**Exercise description**
Using the data beneath this instruction, retype only the lines from the one that contains "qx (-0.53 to" down to the one that contains "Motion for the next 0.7", both included, exactly as they appear.

**Provided records**
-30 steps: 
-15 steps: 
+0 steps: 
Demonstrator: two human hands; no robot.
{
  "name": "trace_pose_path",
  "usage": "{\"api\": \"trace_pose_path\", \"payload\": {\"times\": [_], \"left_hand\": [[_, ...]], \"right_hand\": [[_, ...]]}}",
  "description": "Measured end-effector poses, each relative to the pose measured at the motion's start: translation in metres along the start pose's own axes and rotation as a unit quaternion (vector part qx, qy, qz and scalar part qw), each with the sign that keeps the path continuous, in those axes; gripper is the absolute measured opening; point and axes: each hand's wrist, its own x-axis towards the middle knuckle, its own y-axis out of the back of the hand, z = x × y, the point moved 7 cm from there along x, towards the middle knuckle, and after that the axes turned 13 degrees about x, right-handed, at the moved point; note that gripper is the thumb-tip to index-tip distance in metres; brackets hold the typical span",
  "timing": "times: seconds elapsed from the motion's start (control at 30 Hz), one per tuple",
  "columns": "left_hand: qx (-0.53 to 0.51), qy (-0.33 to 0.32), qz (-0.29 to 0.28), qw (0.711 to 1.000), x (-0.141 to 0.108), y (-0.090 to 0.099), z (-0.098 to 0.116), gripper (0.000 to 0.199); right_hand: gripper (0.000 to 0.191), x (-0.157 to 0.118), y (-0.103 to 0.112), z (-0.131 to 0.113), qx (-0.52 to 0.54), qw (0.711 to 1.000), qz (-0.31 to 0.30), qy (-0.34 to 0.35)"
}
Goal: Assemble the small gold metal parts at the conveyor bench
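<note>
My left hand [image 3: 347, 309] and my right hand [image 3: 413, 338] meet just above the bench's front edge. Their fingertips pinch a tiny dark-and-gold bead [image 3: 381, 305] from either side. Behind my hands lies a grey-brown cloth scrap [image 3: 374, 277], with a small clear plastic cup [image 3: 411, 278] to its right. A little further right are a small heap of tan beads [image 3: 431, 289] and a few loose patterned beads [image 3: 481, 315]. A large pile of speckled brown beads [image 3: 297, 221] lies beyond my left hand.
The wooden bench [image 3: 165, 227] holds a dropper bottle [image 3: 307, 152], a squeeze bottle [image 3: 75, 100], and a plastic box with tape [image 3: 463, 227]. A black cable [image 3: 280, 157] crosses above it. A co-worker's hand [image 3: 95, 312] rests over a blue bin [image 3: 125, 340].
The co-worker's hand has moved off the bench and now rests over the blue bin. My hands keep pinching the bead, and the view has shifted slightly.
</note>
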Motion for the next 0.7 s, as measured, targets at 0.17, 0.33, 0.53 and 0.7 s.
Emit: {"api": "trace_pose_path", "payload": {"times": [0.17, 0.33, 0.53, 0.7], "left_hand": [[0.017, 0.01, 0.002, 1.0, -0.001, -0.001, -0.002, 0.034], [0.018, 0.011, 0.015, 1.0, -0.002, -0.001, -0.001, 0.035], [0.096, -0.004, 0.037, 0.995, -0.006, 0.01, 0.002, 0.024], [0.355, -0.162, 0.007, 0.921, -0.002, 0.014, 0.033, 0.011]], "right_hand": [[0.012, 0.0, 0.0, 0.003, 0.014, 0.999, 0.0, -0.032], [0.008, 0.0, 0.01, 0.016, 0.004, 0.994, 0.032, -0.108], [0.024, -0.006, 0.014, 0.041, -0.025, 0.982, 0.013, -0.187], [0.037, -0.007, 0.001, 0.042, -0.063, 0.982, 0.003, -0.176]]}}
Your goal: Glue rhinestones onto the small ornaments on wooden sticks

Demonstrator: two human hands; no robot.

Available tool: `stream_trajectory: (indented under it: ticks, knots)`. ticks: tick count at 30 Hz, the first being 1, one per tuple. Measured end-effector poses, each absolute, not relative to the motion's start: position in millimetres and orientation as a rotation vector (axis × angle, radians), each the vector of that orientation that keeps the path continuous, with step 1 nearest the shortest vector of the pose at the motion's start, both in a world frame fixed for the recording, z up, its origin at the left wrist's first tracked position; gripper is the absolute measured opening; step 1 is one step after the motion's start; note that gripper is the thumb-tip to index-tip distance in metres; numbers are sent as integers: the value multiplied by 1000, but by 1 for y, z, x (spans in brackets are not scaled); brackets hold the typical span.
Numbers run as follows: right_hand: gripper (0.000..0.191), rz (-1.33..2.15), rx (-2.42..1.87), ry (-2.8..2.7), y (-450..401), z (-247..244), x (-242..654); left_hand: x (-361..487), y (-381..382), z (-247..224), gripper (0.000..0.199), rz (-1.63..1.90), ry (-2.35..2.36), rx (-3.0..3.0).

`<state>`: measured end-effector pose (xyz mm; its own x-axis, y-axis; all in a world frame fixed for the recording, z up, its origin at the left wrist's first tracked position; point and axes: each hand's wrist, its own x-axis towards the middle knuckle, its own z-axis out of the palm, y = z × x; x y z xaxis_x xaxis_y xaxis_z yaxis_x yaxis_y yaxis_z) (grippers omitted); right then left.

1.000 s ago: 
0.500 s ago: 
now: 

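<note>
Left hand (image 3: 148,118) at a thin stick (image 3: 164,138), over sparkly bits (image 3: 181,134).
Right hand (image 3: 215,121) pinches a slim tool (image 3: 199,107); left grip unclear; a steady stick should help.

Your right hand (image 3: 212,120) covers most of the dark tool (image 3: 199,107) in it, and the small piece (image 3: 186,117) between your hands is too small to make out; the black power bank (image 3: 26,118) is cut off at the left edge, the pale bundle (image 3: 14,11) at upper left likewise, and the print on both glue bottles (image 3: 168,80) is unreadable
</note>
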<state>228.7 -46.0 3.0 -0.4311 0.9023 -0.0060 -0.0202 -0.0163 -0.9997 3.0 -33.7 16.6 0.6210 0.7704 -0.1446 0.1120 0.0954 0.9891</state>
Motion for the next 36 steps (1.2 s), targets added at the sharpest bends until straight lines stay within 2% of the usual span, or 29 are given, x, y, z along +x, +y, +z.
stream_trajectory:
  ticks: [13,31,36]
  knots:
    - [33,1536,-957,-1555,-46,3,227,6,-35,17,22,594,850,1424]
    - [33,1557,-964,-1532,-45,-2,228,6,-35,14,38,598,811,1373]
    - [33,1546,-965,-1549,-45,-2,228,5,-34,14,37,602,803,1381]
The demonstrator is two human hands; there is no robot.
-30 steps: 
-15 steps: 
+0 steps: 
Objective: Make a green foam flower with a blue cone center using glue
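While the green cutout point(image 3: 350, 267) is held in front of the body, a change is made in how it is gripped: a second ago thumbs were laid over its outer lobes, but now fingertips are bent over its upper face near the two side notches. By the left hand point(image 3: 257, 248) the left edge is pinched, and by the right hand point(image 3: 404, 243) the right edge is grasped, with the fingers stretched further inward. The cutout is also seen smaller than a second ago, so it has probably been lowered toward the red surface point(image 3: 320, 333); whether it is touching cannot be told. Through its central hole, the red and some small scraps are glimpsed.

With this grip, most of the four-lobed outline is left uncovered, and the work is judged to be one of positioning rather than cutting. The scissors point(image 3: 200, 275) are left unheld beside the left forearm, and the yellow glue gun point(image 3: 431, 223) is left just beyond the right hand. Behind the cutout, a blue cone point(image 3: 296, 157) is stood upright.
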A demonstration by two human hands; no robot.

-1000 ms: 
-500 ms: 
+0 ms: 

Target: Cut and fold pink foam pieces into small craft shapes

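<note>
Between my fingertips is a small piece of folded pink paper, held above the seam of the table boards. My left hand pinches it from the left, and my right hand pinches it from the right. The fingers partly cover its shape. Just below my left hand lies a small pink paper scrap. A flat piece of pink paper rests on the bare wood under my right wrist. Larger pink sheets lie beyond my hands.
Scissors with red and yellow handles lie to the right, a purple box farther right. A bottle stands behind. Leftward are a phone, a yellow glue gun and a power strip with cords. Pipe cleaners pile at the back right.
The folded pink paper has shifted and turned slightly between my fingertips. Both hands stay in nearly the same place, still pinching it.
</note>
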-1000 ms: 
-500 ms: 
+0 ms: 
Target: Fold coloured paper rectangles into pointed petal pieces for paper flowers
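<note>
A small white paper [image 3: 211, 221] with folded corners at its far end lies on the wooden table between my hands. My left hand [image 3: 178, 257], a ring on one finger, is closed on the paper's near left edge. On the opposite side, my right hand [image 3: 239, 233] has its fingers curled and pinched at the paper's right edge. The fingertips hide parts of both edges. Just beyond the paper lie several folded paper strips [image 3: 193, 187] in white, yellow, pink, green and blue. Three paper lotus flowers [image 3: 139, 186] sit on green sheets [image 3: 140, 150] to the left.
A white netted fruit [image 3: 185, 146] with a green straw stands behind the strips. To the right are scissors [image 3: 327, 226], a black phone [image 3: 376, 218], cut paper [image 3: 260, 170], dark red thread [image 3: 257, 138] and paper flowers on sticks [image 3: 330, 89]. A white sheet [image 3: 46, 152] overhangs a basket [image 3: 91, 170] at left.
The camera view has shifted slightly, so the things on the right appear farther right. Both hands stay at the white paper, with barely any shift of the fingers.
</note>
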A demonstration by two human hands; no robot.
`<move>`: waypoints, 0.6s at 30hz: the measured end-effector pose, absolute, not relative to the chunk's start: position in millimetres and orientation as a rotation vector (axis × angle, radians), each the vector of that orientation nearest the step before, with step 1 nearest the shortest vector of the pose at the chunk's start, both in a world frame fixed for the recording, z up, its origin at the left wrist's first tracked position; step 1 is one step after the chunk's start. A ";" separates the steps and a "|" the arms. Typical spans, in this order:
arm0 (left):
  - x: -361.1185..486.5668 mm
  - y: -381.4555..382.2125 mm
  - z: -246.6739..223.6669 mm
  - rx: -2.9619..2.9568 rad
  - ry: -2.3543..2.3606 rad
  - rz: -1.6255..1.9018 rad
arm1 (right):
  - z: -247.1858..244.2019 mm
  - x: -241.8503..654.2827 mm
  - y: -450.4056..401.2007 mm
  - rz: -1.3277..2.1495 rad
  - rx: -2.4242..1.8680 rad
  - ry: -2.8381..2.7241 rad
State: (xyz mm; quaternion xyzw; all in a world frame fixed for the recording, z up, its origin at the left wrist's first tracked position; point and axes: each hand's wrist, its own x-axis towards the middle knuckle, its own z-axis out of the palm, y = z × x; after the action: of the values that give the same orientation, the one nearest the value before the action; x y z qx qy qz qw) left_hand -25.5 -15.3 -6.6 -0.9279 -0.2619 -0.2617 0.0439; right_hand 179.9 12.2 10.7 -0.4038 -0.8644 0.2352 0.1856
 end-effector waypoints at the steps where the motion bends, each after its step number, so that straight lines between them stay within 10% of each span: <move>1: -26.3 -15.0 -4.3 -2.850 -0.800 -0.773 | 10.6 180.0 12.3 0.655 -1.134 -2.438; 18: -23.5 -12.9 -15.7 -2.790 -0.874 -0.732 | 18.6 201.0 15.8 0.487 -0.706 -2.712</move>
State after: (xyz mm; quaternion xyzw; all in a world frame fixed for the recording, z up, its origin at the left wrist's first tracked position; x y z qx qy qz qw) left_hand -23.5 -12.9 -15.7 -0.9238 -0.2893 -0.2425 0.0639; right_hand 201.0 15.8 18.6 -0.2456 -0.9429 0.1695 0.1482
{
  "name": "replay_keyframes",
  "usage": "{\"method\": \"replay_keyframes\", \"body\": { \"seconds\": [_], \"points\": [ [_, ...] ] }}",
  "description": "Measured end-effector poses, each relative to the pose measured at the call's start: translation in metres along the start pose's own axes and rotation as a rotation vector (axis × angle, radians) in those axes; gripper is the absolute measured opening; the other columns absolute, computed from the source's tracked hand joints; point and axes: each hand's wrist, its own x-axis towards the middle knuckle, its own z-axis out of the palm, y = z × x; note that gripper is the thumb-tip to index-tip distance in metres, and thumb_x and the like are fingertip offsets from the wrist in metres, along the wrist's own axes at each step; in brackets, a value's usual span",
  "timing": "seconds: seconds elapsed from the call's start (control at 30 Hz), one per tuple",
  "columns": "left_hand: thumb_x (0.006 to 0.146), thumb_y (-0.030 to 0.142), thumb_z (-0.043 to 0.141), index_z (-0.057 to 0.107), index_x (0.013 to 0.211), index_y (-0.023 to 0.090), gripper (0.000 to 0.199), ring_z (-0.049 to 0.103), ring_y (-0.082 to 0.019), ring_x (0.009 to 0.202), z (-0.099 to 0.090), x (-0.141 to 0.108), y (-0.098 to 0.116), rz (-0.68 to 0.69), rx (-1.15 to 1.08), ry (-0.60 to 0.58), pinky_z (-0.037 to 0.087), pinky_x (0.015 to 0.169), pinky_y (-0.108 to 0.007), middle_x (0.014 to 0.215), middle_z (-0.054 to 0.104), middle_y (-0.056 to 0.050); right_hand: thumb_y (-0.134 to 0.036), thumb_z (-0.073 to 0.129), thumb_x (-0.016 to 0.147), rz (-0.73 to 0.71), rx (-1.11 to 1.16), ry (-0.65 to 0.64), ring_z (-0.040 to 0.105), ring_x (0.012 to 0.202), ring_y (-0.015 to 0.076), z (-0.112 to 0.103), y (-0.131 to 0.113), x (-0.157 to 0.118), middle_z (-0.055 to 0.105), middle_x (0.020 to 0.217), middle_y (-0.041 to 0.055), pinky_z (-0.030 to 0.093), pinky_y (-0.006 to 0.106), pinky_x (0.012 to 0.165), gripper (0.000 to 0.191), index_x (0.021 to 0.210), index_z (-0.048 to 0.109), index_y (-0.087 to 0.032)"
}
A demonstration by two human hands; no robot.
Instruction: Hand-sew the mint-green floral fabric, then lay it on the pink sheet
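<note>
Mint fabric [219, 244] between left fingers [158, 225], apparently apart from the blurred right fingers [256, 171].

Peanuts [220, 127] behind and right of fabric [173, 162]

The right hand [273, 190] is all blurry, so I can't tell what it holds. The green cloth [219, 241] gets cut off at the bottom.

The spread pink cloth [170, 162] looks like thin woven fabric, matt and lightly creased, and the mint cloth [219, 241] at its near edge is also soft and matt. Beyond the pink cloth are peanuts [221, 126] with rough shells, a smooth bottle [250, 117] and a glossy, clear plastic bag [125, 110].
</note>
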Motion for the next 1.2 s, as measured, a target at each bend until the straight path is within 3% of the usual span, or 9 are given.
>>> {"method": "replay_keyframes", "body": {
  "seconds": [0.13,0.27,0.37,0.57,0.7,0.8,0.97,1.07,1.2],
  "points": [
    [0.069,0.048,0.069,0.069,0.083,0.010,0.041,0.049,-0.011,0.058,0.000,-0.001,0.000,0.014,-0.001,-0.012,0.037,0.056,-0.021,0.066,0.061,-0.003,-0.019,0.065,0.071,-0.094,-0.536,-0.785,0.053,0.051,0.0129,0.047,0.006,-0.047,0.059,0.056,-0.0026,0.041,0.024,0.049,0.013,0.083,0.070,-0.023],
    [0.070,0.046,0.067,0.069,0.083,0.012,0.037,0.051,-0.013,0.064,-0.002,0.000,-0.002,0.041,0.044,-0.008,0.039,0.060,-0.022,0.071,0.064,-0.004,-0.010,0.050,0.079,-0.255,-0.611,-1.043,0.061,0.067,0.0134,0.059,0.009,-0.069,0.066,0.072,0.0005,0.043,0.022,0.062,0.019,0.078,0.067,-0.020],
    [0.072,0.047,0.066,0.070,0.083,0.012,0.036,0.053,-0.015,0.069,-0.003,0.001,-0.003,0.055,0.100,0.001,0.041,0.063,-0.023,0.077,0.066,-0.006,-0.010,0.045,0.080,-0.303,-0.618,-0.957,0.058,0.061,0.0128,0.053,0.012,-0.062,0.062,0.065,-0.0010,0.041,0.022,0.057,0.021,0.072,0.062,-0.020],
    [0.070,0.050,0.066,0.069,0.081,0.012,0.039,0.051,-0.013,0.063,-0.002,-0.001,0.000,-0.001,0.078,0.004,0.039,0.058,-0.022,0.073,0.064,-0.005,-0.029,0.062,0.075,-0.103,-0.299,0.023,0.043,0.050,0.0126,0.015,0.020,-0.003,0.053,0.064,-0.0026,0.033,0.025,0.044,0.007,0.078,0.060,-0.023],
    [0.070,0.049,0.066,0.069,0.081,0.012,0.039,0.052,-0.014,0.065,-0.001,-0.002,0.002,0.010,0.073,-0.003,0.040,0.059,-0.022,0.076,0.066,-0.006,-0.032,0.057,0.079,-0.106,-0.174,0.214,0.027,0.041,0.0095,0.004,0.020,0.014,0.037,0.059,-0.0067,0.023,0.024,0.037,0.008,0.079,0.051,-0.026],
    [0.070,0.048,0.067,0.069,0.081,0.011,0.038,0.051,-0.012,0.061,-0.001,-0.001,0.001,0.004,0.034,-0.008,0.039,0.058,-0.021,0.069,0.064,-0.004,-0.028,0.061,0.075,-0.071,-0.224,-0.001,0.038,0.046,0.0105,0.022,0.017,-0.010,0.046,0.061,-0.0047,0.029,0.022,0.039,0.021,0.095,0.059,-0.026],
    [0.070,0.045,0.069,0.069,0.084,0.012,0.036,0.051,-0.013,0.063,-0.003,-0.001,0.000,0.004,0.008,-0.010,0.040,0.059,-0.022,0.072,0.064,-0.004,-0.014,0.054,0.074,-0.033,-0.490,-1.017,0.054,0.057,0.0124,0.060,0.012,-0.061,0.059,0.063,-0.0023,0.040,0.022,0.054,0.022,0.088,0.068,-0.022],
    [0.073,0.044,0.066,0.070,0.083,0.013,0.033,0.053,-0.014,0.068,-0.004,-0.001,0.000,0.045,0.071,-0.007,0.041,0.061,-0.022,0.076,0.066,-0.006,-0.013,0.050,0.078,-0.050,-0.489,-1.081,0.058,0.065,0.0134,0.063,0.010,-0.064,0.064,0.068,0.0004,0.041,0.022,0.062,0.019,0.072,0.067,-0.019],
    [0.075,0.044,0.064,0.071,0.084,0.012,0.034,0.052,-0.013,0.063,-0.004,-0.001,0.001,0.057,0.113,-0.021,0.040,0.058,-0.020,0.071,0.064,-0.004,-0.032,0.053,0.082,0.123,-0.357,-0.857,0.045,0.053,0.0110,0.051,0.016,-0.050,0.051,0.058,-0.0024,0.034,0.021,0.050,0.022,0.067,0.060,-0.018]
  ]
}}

**Answer space**
  "columns": "left_hand: qx (-0.53 to 0.51), qy (-0.33 to 0.32), qz (-0.29 to 0.28), qw (0.711 to 1.000), x (-0.141 to 0.108), y (-0.090 to 0.099), z (-0.098 to 0.116), gripper (0.000 to 0.199); right_hand: gripper (0.000 to 0.191), x (-0.157 to 0.118), y (-0.103 to 0.112), z (-0.131 to 0.113), qx (-0.52 to 0.54), qw (0.711 to 1.000), qz (-0.31 to 0.30), qy (-0.34 to 0.35)"
}
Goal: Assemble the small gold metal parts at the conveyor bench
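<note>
My left hand [image 3: 347, 309] and my right hand [image 3: 413, 338] meet just above the bench's front edge. Their fingertips pinch a tiny dark-and-gold bead [image 3: 381, 305] from either side. Behind my hands lies a grey-brown cloth scrap [image 3: 374, 277], with a small clear plastic cup [image 3: 411, 278] to its right. A little further right are a small heap of tan beads [image 3: 431, 289] and a few loose patterned beads [image 3: 481, 315]. A large pile of speckled brown beads [image 3: 297, 221] lies beyond my left hand.
The wooden bench [image 3: 165, 227] holds a dropper bottle [image 3: 307, 152], a squeeze bottle [image 3: 75, 100], and a plastic box with tape [image 3: 463, 227]. A black cable [image 3: 280, 157] crosses above it. A co-worker's hand [image 3: 95, 312] rests over a blue bin [image 3: 125, 340].
The co-worker's hand has moved off the bench and now rests over the blue bin. My hands keep pinching the bead, and the view has shifted slightly.
</note>
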Motion for the next 0.7 s, as measured, targets at 0.17, 0.33, 0.53 and 0.7 s.

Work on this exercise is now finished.